Let's determine the number of distinct users who contributed to the map region:

In [4]:
distinct_users = berlin.distinct('user.name')
print(len(distinct_users))

6622


There are about 6.6k user names; if everything is correct, there should be as many user IDs as there are users:

In [5]:
print(len(berlin.distinct('user.id')))

6622


We find that the numbers are consistent. Here is a random sample of `10` user names from the previously loaded list:

In [6]:
import random
print('- ' + '\n- '.join(random.choices(distinct_users, k=10)))

- daign
- cursprung
- tartarus1983
- KatrinMichalek
- psmr
- KindredCoda
- Taniwha
- openmappero
- a6y
- sethiele


Since the data model in MongoDB follows the original XML structure where possible, we can easily query for the different number of "top-level" tags, concretely `node`, `way` and `relation`. We can make use of the MongoDB aggregation pipeline, specifically its `$group` operator.

In [7]:
tag_types = list(berlin.aggregate([
    { 
        '$group': {'_id': '$_id.type', 
                   'count': {'$sum': 1}}
    }
]))
print('\n'.join([f"{t['_id']:9}: {t['count']}" 
                 for t in tag_types]))

relation : 14715
way      : 935054
node     : 6007591


We find that we have about 6 million `node`s, 0.9 million `way`s and about 15k `relation`s stored; these are the numbers we previously found by scanning the OSM XML file directly.
Alternatively, we could have used the regular `.find()` function with `.count()`.

In [8]:
berlin.find({'_id.type': 'node'}).count()

6007591

We can also query for `tag` values directly. Let's investigate how many public telephones ([amenity=telephone](https://wiki.openstreetmap.org/wiki/Tag:amenity=telephone)) we find in the region:

In [9]:
berlin.find({'tags.amenity': 'telephone'}).count()

1327

As it turns out, there are about 1.3k public telephones mapped. Here's the location of the first match:

In [10]:
berlin.find_one({'tags.amenity': 'telephone'}, 
                {'loc.coordinates': 1, '_id': 0})

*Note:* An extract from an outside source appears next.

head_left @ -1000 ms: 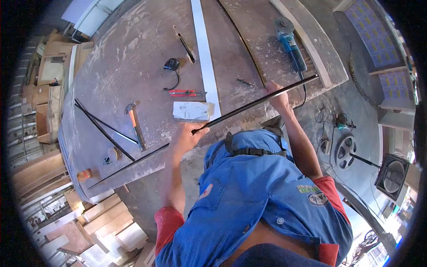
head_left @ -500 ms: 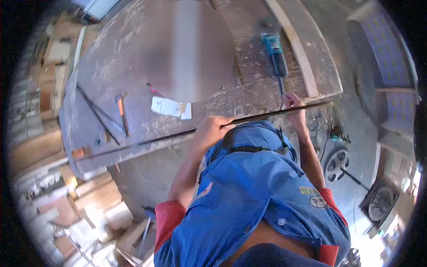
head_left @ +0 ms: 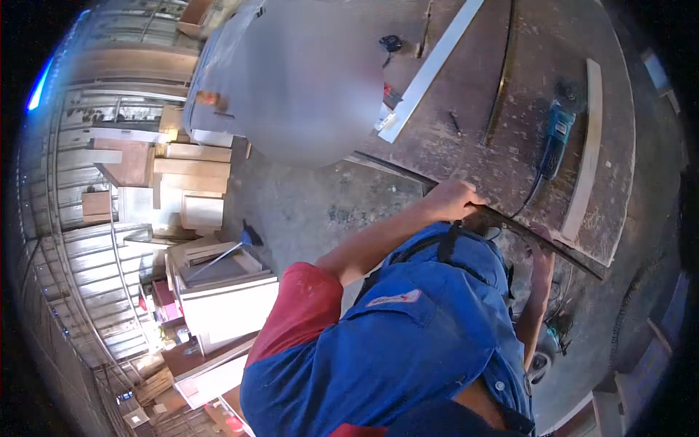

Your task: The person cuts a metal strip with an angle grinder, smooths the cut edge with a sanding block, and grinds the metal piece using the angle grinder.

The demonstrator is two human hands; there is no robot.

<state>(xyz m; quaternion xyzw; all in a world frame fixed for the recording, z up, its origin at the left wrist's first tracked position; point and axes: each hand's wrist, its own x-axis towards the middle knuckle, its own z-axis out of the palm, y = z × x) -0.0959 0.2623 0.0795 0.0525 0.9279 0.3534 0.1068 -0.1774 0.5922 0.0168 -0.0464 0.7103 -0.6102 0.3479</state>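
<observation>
A long, thin dark strip (head_left: 515, 227) runs along the near edge of the worktable, slanting down to the right. My left hand (head_left: 453, 200) is closed on it near its middle, just in front of my blue apron. Further right, my right hand (head_left: 539, 239) is closed at the strip, its fingers partly hidden and blurred. Beyond the hands, a teal angle grinder (head_left: 558, 135) lies on the table with its cord trailing toward me. Beside the grinder is a pale wooden batten (head_left: 585, 156).
On the worktable (head_left: 502, 156) lie a white board strip (head_left: 431, 71), a thin dark curved strip (head_left: 502, 73) and a small black object (head_left: 391, 44). A blurred patch covers the table's left part. Wooden panels and cabinets (head_left: 218, 291) stand at left on the floor.
My view has turned left, so the table and grinder appear further right. The long strip now slants down to the right instead of up. Both hands stay on it. The hammer has left view.
</observation>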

{'loc': {'coordinates': [13.4054777, 52.5374226]}}

The coordinate of 52.537 degree latitude and 13.405 degree longitude corresponds to [this location](https://www.openstreetmap.de/karte.html?zoom=19&lat=52.5374&lon=13.40542&layers=B000TT) on the map.

<br/>

![](assets/telephone_cell.jpg)

<br/>

Using that location we can now look up the closest house address and obtain the distance to it in meters, again using the aggregation pipeline and its `$geoNear` operator:

In [11]:
near = berlin.aggregate([
    {
        '$geoNear': {
            'near': [13.4054777, 52.5374226],
            'distanceField': 'distance_meters',
            'distanceMultiplier': 6371 * 1000,
            'spherical' : True,
            'query' : {
                '_id.type': 'node',
                'tags.addr:street': {'$exists': True},
                'tags.addr:housenumber': {'$exists': True}
            }
        }
    },
    { '$limit': 1 },
    { 
        '$project': {
            'distance_meters': '$distance_meters',
            'coordinates': '$loc.coordinates',
            'addr.street': '$tags.addr:street',
            'addr.house_no': '$tags.addr:housenumber',
            '_id': 0
        }
    }
])

list(near)

[{'addr': {'house_no': '238', 'street': 'Schwedter Straße'},
  'coordinates': [13.4056601, 52.5371603],
  'distance_meters': 31.66807964339603}]

From the image (and map) we can see that the returned answer, `Schwedter Straße 238` ([map](https://www.openstreetmap.de/karte.html?zoom=19&lat=52.5371603&lon=13.4056601&layers=B000TT)), seems correct and the distance is plausible.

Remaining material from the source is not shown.